WHAT YOU HAVE TO DO ->
Using the data below, return all lines in which "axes" appears.

*** DATA ***

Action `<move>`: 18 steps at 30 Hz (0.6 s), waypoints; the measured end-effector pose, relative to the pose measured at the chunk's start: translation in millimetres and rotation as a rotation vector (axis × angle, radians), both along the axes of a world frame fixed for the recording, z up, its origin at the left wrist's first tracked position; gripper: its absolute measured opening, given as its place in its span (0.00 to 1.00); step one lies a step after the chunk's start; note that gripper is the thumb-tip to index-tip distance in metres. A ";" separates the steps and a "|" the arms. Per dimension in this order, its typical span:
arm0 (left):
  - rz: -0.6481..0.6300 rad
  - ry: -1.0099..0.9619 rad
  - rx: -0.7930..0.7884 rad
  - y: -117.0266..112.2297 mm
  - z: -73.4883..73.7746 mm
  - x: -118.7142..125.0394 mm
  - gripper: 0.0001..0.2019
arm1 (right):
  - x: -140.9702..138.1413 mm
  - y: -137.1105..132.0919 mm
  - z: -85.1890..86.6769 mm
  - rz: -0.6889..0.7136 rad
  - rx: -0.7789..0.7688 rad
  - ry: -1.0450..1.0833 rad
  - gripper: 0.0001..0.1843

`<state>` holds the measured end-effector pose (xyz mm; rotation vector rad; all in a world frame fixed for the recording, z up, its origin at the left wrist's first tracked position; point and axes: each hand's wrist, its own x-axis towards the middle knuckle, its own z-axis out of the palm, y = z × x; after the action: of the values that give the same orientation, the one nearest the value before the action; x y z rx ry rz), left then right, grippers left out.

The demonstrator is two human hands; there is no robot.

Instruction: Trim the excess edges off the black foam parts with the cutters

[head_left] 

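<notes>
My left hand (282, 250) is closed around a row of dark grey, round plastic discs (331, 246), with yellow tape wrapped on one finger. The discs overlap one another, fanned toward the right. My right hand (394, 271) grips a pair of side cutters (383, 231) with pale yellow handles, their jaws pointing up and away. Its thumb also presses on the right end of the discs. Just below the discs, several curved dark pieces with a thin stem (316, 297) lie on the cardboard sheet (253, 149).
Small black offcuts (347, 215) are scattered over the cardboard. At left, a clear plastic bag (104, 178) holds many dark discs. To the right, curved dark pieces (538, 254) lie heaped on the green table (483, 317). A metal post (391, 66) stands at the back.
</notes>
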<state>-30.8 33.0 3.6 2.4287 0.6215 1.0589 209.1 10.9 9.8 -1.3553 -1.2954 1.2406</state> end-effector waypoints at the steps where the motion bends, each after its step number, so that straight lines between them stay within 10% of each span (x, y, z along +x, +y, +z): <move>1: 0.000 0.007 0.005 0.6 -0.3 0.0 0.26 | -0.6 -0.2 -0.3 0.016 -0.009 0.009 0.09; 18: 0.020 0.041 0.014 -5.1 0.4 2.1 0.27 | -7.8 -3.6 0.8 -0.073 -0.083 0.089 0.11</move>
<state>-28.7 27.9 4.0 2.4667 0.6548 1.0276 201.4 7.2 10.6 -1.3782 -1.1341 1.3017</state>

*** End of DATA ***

ANSWER TO THIS TASK ->
Action `<move>`: 18 steps at 30 Hz (0.6 s), waypoints; the measured end-effector pose, relative to the pose measured at the chunk's start: translation in millimetres and rotation as a rotation vector (axis × angle, radians), both along the axes of a world frame fixed for the recording, z up, its origin at the left wrist's first tracked position; gripper: its absolute measured opening, given as its place in its span (0.00 to 1.00); step one lies a step after the chunk's start; note that gripper is the thumb-tip to index-tip distance in metres. A ";" separates the steps and a "|" the arms. Per dimension in this order, its typical span:
`<state>` holds the measured end-effector pose (xyz mm; rotation vector rad; all in a world frame fixed for the recording, z up, its origin at the left wrist's first tracked position; point and axes: each hand's wrist, its own x-axis towards the middle knuckle, its own z-axis out of the palm, y = z × x; after the action: of the values that give the same orientation, the one nearest the value before the action; x y z rx ry rz), left then right, grippers left out.

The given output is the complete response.